Dermatites; processos inflamatórios da pele. Podem ser de diferentes padrões inflamatórios, como, superficiais, superficiais e profundas, vesiculares e bolhosas, nodulares e difusas, foliculares, alopécias ou fibrosantes. Além de agudas ou crônicas.
Dermatites agudas: 
Dermatite de contato: gera um processo inflamatório que pode levar a epiderme a se soltar da derme, vinculada a eosinófilos. 
Mesmo que em processos agudos, podem ocorrer em quadros muito exuberantes. 
Eritema multiforme: quando se tem várias formas avermelhadas de lesão no corpo. É uma dermatite aguda, mas há um subtítulo dessa dermatite, conhecida como síndrome de Stevens-Johnson. Um quadro agudo e grave, raro, com taxa de mortalidade que pode variar de 4 a 60%, dependendo do desenvolvimento do quadro. O paciente apresenta uma grande reação alérgica sistêmica, com o descolamento geral da epiderme da derme, lesando pele e mucosa, sendo comum lesões em lábios, olhos, pele em geral, esôfago etc. As principais causas são, medicamentosas, virais, bactérias, fúngicos, protozoários ou tumores. 
Com o tratamento da causa, a resposta é muito positiva.
Dermatite crônica: 
Psoríase: doença inflamatória e autoimune. Linfócitos T liberam substâncias inflamatórias e formadora de vasos. Iniciam-se, então, respostas imunológicas que incluem vasodilatação na pele e infiltração por neutrófilos. Como resposta ao ataque as células escamosas proliferam-se mais com consequente aumento de produção de escamas devido à imaturidade celular. Esse ciclo faz com que as células mortas não consigam ser eliminadas eficientemente, formando lesões de aspecto espesso (hiperceratose). Podem ser de diversas formas, em placas, ungueal, do couro cabeludo, pustulosa. Está muito ligada a estres e ao sistema nervoso. 
Distúrbios da pigmentação: podem ser lesões benignas ou malignas. Existem alguns distúrbios inflamatórios que causa alterações da pigmentação, deixando mais ou menos pigmentada. Podem ter bases de origem diferentes, mas normalmente o agente deflagrador é o mesmo. 

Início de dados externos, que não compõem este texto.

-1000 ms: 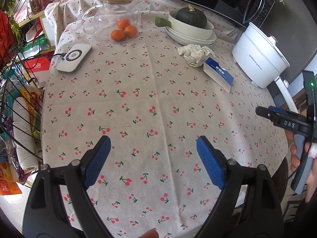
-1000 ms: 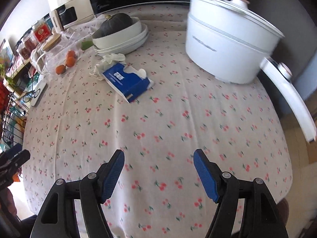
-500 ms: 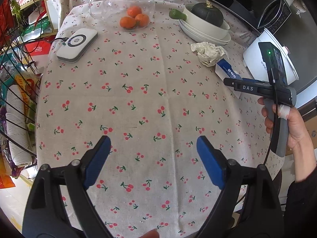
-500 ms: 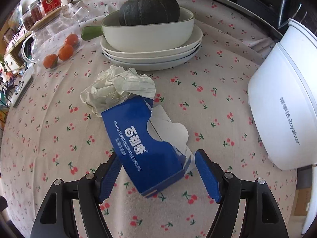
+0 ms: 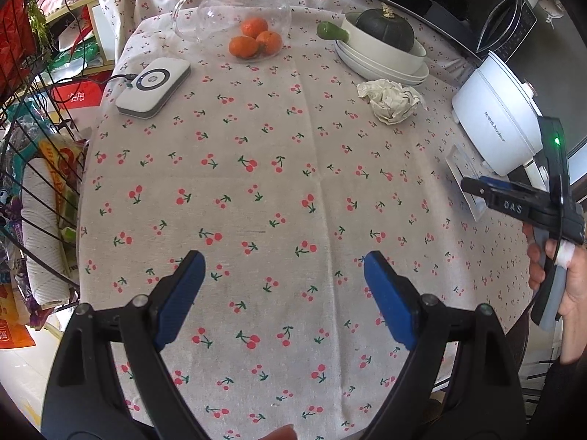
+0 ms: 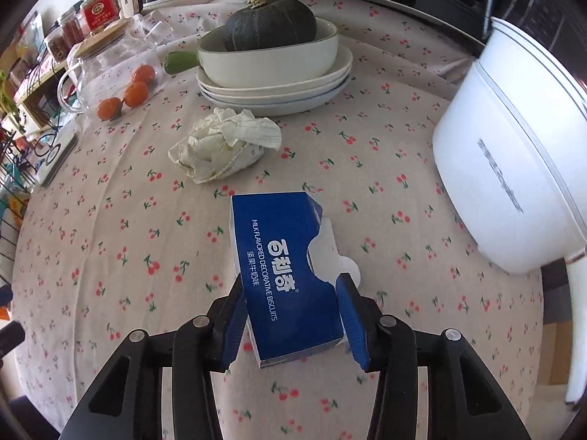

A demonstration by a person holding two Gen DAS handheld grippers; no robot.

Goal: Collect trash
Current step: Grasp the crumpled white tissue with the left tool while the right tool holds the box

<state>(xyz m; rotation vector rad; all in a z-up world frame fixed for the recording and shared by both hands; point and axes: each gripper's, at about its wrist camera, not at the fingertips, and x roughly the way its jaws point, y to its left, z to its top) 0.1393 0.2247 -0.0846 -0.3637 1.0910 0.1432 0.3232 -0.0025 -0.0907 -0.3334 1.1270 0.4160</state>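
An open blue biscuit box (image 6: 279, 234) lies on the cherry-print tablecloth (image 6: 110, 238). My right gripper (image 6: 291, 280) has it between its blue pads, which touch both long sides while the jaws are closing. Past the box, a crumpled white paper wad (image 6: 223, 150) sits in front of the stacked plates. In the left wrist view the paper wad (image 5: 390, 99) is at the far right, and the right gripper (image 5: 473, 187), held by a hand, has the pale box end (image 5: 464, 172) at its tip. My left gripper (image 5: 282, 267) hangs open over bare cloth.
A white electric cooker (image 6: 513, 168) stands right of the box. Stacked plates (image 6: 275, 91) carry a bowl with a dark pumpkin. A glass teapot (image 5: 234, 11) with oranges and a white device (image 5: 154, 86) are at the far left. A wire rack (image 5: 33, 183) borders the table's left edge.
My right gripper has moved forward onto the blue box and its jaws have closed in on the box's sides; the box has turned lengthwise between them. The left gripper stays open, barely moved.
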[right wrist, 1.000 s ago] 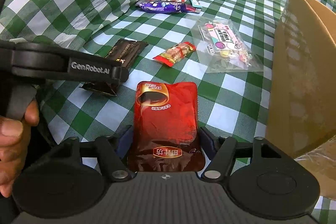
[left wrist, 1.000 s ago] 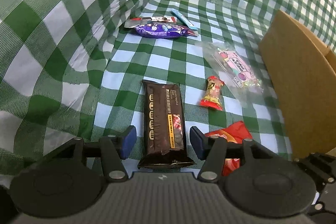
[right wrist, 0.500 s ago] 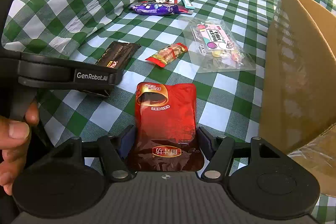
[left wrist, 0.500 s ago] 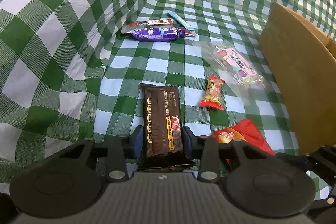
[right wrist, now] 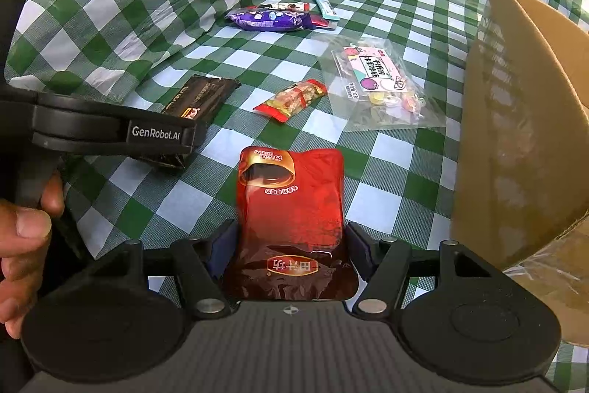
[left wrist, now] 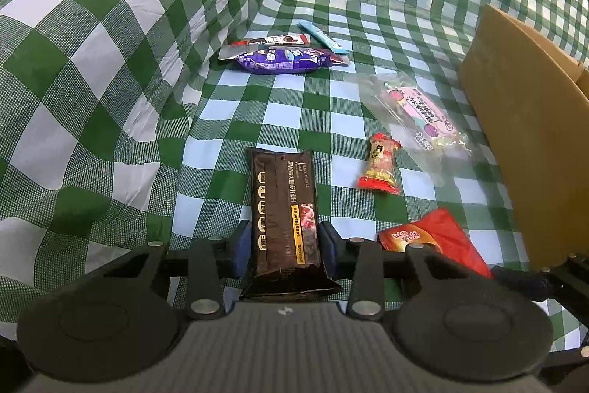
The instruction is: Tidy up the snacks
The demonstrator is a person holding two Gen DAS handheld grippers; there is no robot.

Indivíduos de pele mais clara tem mais facilidade de apresentar lesões pigmentadas.
Nevo melanócito: refere-se a qualquer neoplasia melanocítica benigna, lesões sólidas, acastanhadas, com pigmento uniforme, geralmente pequenas e bem delimitadas, em máculas ou pápulas. 
Importância biológica; possível transformação para melanoma (nevo displásico).
Nevo congênito: atinge 1% dos recém-nascidos, podendo ser pequenos, médios ou gigantes. No nevo gigante o risco é de 5 a 12%. Pode desenvolver a u melanoma, gerando um câncer. 
O nevo advém da proliferação de células névicas (semelhante as células melanocíticas). Essa proliferação pode ocorrer na junção da epiderme com a derme, apenas na derme , ou ao mesmo tempo na junção e na derme. 
Nevo juncional; localizado na junção a epiderme com a derme, lesões pequenas, planas, simétricas e uniformes. 
Nevo composto; localizado na junção da epiderme com a derme e na derme, lesão elevada, com forma de cúpula, simétrica e uniforme. Mais corado. 
Nevo intradérmico: é o mais comum, localizado na derme, lesão pouco ou muito elevada, simétrica e uniforme. Não se evolui para maligno.
Nevo displásico: podem ser esporádicos ou familiares, surgem como lesões isoladas ou múltiplas. Apesar do risco de maior malignização, a maioria é marcador de risco de melanoma. (a maioria dos melanomas surgem de nevos). São lesões maiores, com pigmentação variada em áreas expostas e não expostas ao sol. 
A progressão para melanoma é horizontal, com isso há as variações de pigmentação para posteriormente se aprofundarem. É uma alteração pigmentar que ganha atipia e vai tomando conta da epiderme, gerando lesões leves, moderadas e severas.